O estado de São Paulo confirmou a quinta morte causada por febre amarela em 2026. O novo registro ocorreu em Lençóis Paulista, na região de Bauru, e envolveu um homem de 54 anos que não tinha histórico de vacinação. O caso foi confirmado na última segunda-feira (1º).
Até o momento, São Paulo contabiliza dez casos da doença neste ano. Desses, oito ocorreram na região do Vale do Paraíba, resultando em cinco óbitos. Um caso foi registrado na região de Sorocaba, mas não houve mortes, enquanto outro caso foi identificado na região de Bauru, que resultou em um óbito. Importante ressaltar que nenhuma das pessoas que desenvolveram a doença havia sido vacinada.
“A vacina é a principal forma de prevenção contra a febre amarela e está disponível gratuitamente nas unidades básicas de saúde. Quem ainda não se vacinou deve procurar o posto mais próximo, especialmente antes de viagens para áreas rurais, de mata ou regiões com circulação do vírus,” destacou Tatiana Lang, diretora do Centro de Vigilância Epidemiológica (CVE-SP) do Estado de São Paulo.

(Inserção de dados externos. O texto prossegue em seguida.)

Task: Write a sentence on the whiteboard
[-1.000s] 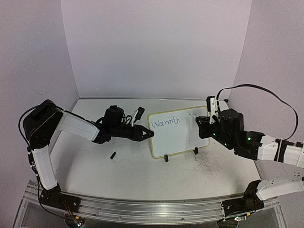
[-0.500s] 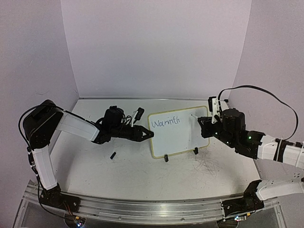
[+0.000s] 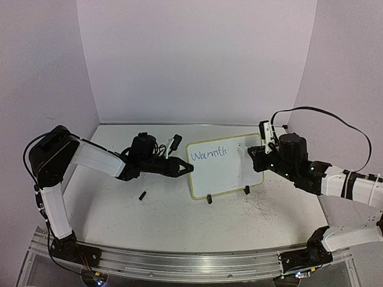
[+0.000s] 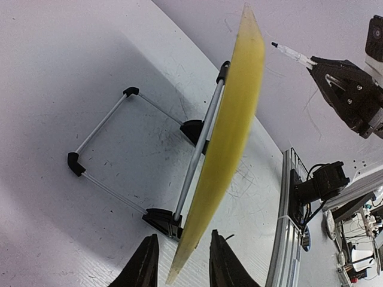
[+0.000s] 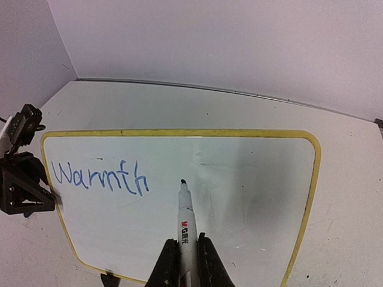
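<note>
The right gripper is pressed together on a marker, pinching its barrel so the dark tip points at the whiteboard. The tip sits just to the right of the last letter written on the board. From the left wrist view it seems to stand a little off the board's face, though contact cannot be ruled out.

The left gripper straddles the board's left edge. Its fingers stand apart on either side of the yellow frame, and a sliver of gap shows on each side. It looks placed to steady the board, not clamped onto it.

The board itself leans tilted on a thin wire stand behind it, with two black clips along its lower edge. It stands on the table between the two arms. A small dark piece, perhaps a cap, lies on the table off the board's lower left corner.

The sentence so far is one cursive word, "Warmth", in the board's upper left. The rest of that line and everything below it is bare white.

By my judgement the task is at an early stage. One word is done, and the remaining words are still to be written, starting right of "Warmth".
</note>
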Available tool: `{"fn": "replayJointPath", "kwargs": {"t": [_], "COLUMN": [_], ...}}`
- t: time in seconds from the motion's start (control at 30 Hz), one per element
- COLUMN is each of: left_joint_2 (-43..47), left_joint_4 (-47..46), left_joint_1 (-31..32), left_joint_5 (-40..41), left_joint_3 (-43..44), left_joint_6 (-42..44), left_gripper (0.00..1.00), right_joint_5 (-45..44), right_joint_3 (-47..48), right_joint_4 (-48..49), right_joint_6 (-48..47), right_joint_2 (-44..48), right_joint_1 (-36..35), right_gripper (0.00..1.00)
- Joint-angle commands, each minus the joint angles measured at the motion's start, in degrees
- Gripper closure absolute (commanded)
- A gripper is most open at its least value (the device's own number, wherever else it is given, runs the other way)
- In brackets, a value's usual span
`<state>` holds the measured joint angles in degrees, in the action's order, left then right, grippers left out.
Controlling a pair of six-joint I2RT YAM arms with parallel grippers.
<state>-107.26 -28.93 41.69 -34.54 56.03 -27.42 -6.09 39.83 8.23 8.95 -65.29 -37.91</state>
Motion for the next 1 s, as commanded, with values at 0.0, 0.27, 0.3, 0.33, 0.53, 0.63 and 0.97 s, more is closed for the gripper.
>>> {"fn": "replayJointPath", "kwargs": {"t": [0.0,0.27,0.3,0.33,0.53,0.63,0.97], "left_joint_2": [0.64,-0.14,-0.2,-0.29,-0.47,-0.73,-0.74], "left_joint_4": [-0.34,-0.3,-0.3,-0.27,-0.21,-0.16,0.01], "left_joint_1": [0.17,0.28,0.31,0.42,0.84,0.89,1.02], "left_joint_5": [-0.3,0.43,0.52,0.66,1.31,1.36,1.61], "left_joint_3": [2.24,2.13,2.12,2.13,2.0,1.97,1.63], "left_joint_6": [0.79,2.25,2.37,2.47,3.16,3.3,3.51], "left_gripper": [0.73,0.88,0.89,0.9,0.97,0.99,1.0], "right_joint_5": [1.47,2.75,2.42,2.12,1.09,1.05,0.03], "right_joint_3": [3.24,4.75,4.96,5.06,5.26,5.43,5.95], "right_joint_4": [3.03,4.66,4.67,4.68,4.78,4.79,5.72], "right_joint_6": [-1.08,-2.51,-2.36,-2.13,-1.97,-2.07,-1.74], "right_joint_2": [-1.39,-4.42,-4.93,-5.36,-5.96,-6.43,-8.01], "right_joint_1": [0.29,0.3,0.3,0.3,0.3,0.26,0.26], "right_gripper": [1.0,1.0,1.0,1.0,1.0,1.0,1.0]}}
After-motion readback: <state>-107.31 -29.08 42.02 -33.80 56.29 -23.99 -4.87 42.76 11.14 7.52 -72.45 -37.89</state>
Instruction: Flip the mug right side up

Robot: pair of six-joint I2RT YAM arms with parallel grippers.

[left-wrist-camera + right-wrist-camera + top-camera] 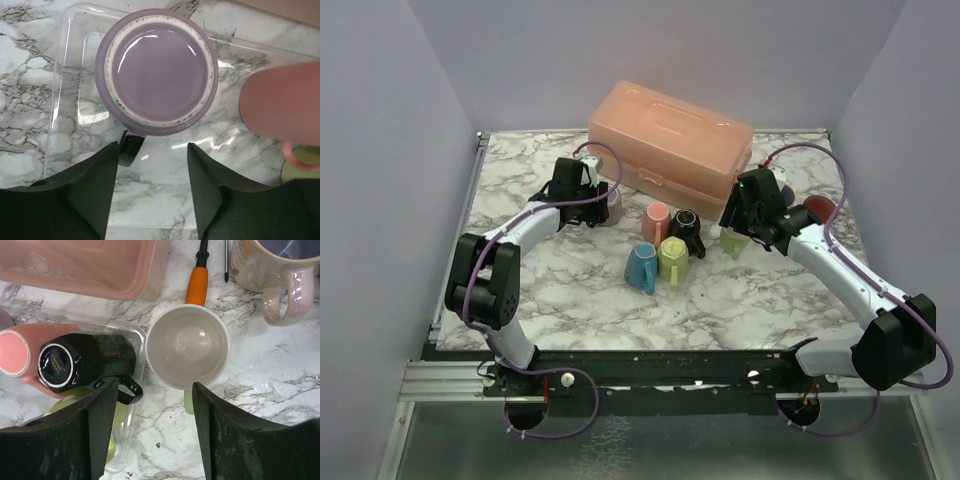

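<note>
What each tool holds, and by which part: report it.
Nothing is held. The left tool stands open short of the upside-down purple mug; the right tool stands open above the upright green mug.

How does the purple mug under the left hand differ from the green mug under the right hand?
Pose: the purple mug stands upside down, base facing up; the green mug stands upright, mouth open, empty.
Colour: the purple mug's base is purple with a pale rough ring; the green mug shows white inside.
Shared: each stands below an open hand, the left hand and the right hand, not gripped.
</note>
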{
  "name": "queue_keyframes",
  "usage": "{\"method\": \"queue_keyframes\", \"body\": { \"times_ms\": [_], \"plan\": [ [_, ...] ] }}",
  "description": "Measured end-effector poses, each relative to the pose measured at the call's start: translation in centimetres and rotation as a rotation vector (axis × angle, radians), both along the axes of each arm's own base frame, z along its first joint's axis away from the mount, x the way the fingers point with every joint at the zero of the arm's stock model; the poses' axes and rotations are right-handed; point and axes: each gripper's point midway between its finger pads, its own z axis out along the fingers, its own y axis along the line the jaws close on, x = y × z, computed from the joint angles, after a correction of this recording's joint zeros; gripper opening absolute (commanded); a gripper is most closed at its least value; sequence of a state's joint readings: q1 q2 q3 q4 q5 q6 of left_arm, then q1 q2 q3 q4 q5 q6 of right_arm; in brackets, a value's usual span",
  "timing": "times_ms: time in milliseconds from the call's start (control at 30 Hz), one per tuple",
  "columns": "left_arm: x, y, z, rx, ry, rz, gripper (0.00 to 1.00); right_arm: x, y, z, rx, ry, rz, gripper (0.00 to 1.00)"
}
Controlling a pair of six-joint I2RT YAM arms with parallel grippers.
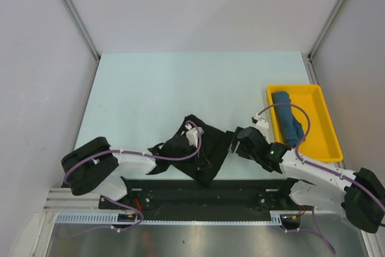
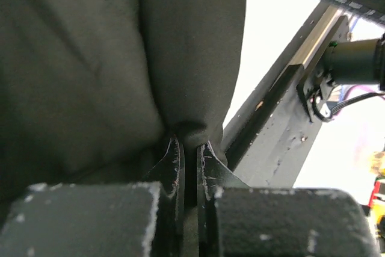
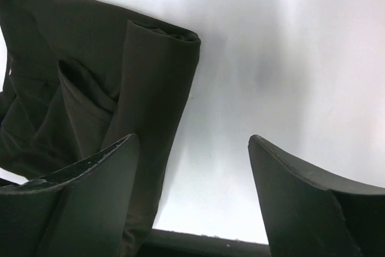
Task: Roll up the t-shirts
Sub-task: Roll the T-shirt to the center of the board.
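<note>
Here: one black tee [image 1: 210, 161], plus one teal tee [image 1: 285, 111] in one tray [image 1: 314, 112].

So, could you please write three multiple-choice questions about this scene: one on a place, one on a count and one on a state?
1. Where does the teal-blue t-shirt lie?
A. on the bare table
B. in the yellow tray
C. on the floor

2. How many t-shirts are in view?
A. two
B. three
C. four

3. How do the jaws of the left gripper stand?
A. wide open over nothing
B. shut on the tray
C. shut on the black t-shirt

Answers:
1 B: the top view shows the teal-blue bundle inside the tray's walls.
2 A: only one teal-blue and one black shirt show.
3 C: the left wrist view shows the jaws pinching a fold of black cloth. The right gripper is the open one.
</note>
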State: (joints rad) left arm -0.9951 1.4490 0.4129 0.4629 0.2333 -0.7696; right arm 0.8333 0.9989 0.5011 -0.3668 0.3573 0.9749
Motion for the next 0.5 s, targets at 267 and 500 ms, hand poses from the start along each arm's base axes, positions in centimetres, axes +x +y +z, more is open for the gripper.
{"method": "queue_keyframes", "body": {
  "times_ms": [267, 500],
  "plan": [
    [0.5, 0.6, -0.2, -0.018, 0.074, 0.013, 0.04, 0.9, 1.6, -1.4, 0.009, 0.012, 0.015, 0.77],
    [0.6, 0.9, -0.5, -0.014, 0.095, 0.01, 0.23, 1.4, 2.6, -2.7, -0.005, 0.034, 0.03, 0.79]
  ]
}}
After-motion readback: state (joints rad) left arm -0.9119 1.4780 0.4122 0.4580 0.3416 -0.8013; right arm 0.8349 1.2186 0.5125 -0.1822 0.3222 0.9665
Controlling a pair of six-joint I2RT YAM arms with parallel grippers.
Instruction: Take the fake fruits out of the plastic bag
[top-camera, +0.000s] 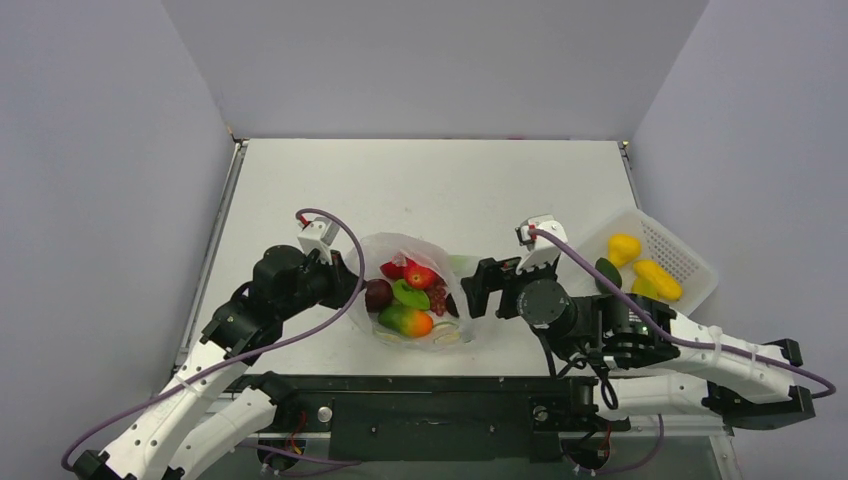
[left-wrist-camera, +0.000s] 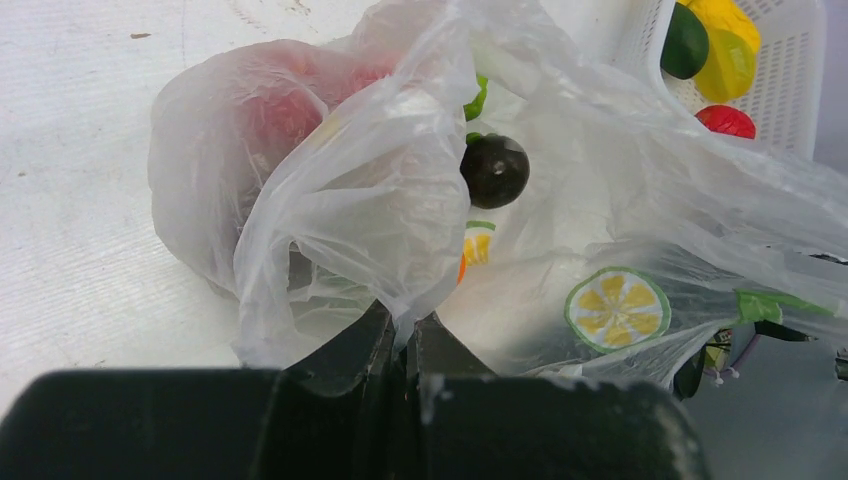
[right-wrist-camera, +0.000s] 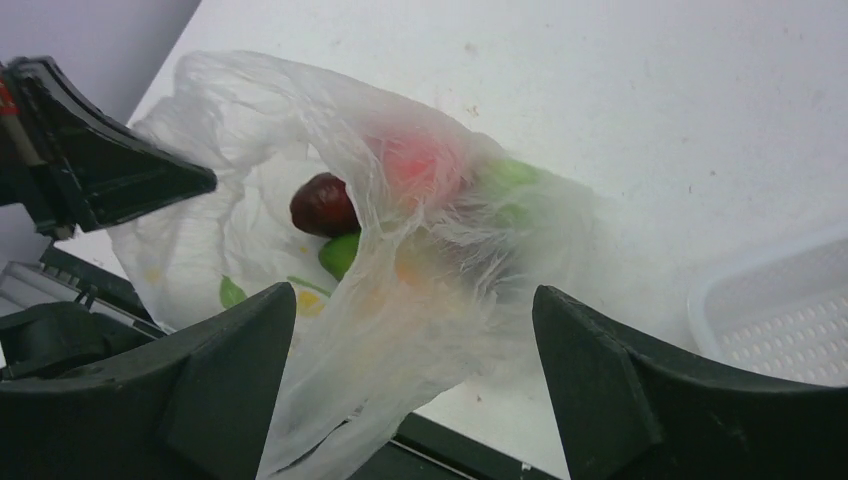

A vacina deve ser administrada pelo menos dez dias antes da exposição ao risco. A imunização é recomendada para toda a população e pode ser encontrada nas unidades básicas de saúde (UBSs).
“Não é preciso esperar a confirmação de novos casos para buscar a vacina. A proteção deve ocorrer antes da exposição ao vírus. A orientação é que a população verifique a carteira de vacinação e atualize a situação vacinal o quanto antes,” reforçou Tatiana Lang.
Os primeiros sintomas da febre amarela incluem febre de início súbito, calafrios, dor de cabeça intensa, dores nas costas, dores no corpo, náuseas, vômitos, fadiga e fraqueza. A doença é transmitida por mosquitos infectados pelo vírus e possui dois ciclos de transmissão: silvestre e urbano. No ciclo silvestre, os principais vetores são os mosquitos dos gêneros Haemagogus e Sabethes, e primatas não humanos podem ser infectados. Já no ciclo urbano, a transmissão ocorre pelo mosquito Aedes aegypti.